> _THE TASK_
Look below for the line holding "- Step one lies" and the line holding "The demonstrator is". Transcribe exactly those lines and all lines between them, nothing more.

** Opening SUPPLIED DATA block **

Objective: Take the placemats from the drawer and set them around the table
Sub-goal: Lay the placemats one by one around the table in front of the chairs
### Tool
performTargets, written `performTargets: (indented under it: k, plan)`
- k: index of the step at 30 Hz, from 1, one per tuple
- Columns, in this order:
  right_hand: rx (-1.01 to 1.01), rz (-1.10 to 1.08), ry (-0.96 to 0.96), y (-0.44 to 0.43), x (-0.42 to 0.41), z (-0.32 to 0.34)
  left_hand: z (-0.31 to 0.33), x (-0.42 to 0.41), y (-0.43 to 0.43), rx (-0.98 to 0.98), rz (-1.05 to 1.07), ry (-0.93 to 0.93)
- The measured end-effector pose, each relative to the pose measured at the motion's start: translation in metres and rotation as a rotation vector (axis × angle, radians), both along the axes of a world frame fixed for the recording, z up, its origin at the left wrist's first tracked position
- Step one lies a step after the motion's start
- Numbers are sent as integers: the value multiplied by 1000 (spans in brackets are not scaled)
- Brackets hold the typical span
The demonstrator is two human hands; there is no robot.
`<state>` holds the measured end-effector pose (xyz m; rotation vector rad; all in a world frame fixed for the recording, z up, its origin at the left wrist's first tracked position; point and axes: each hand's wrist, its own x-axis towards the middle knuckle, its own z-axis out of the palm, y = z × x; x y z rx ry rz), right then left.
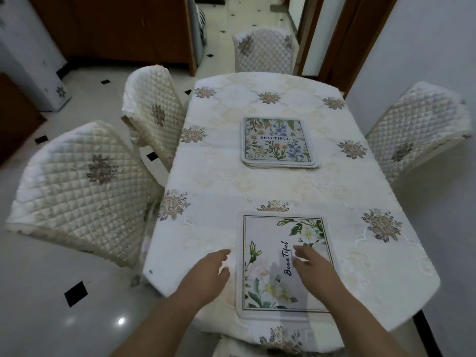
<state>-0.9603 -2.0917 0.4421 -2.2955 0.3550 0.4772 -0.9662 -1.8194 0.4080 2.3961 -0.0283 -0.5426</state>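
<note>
Worktop draped in cream embroidered cloth, long axis running away from camera. Single placemat, white-flower print with "Beautiful" lettering, lying flat at near end, near edge just inside the worktop's front edge. Stack of placemats, blue-and-orange floral print reading "BEAUTIFUL", lying flat near centre, well apart from the single one; edges of lower mats showing under the top one. Left hand released, fingers spread, over bare cloth just beside the single placemat's left edge. Right hand released, fingers extended, over the single placemat's right half; contact unclear. Quilted chairs along left, right and far sides.
</note>
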Motion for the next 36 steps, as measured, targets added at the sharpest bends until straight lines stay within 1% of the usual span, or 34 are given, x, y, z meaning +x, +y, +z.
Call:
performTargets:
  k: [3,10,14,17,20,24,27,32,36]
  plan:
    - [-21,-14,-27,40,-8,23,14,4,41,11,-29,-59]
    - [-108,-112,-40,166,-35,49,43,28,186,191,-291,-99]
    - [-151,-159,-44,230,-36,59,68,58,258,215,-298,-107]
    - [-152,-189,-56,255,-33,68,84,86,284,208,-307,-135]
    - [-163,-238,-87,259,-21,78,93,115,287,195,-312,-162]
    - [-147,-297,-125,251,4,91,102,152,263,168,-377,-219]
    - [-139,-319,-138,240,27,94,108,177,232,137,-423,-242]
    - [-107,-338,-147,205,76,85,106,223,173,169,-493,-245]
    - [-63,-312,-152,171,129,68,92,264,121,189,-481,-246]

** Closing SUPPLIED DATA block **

> _SOLUTION TO THE EXERCISE_
- Step one lies a step after the motion's start
- Numbers are sent as integers: the value multiplied by 1000 (spans in brackets are not scaled)
- Brackets hold the typical span
The demonstrator is two human hands; there is no robot.

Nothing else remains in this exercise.